= Joanna Gregory-Scocchi =

American politician

Joanna Gregory-Scocchi (born April 13, 1959) is an American Republican politician who served in the New Jersey General Assembly from February 16, 1994 – December 1, 1994, representing the 18th Legislative District.

After Christine Todd Whitman took office in 1994 as Governor of New Jersey, she named Republican Assemblywoman Harriet E. Derman to head the New Jersey Department of Community Affairs. A resident of North Brunswick, Gregory-Scocchi was chosen by a Republican special convention to fill Derman's vacancy and was sworn into office on February 16, 1994. While in the Assembly, Gregory-Scocchi proposed legislation that would forbid state Green Acres funds to be used to purchase land against the will of the owner, after the township sought to obtain funds that would be used to purchase the land belonging to a farmer who had no interest in selling, with the intent of converting the farm into park land. Gregory-Scocchi was the prime author of New Jersey's Sexual Registration Act known as "Megan's Law" and Call before you Dig Legislation.

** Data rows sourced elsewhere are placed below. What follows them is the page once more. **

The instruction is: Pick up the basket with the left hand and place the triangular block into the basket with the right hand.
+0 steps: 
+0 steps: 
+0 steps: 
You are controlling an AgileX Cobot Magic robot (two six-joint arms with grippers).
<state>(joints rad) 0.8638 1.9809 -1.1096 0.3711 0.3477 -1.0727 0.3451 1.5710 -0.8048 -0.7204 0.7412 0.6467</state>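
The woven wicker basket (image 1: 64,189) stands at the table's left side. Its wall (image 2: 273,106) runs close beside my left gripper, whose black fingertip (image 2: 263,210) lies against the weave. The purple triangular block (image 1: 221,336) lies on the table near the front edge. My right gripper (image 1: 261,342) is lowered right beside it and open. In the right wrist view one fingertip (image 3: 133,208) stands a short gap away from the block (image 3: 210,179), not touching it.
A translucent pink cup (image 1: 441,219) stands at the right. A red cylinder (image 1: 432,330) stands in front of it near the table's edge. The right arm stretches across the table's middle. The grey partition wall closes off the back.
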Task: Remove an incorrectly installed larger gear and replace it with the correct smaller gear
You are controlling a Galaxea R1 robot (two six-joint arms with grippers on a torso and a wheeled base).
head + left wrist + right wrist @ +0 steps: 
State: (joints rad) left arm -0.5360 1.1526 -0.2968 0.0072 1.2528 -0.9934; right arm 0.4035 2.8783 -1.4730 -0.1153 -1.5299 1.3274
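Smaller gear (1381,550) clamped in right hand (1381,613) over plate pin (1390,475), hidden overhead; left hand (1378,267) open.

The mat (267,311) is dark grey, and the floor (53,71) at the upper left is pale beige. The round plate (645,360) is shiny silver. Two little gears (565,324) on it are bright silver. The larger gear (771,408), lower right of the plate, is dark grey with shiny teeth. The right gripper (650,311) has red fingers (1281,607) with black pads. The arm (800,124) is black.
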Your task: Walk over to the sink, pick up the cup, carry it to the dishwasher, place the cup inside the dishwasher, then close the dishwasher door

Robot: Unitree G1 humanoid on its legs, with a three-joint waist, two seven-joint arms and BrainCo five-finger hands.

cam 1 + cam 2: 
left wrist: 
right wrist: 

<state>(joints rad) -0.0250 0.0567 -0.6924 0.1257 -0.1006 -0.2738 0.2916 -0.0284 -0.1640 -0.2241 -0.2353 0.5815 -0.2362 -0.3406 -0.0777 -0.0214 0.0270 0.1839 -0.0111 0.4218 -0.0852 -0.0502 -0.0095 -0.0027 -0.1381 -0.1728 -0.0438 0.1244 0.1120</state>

In a November 1994 special election, early favorite Gregory-Scocchi was defeated by Barbara Buono, after allegations that a temporary employment firm owned by Gregory-Scocchi had hired illegal immigrants. A few weeks before the election, U.S. Immigration and Naturalization (INS) agents reviewed close to 3,000 records and found six paperwork errors. The Gregory-Scocchi camp had always maintained that this was orchestrated by her opponent in what became a hotly contested race. Buono received 27,229 votes (53.7%) and Gregory-Scocchi received 23,436 votes (46.3%). Buono was sworn into office on December 1, 1994, after the results were certified.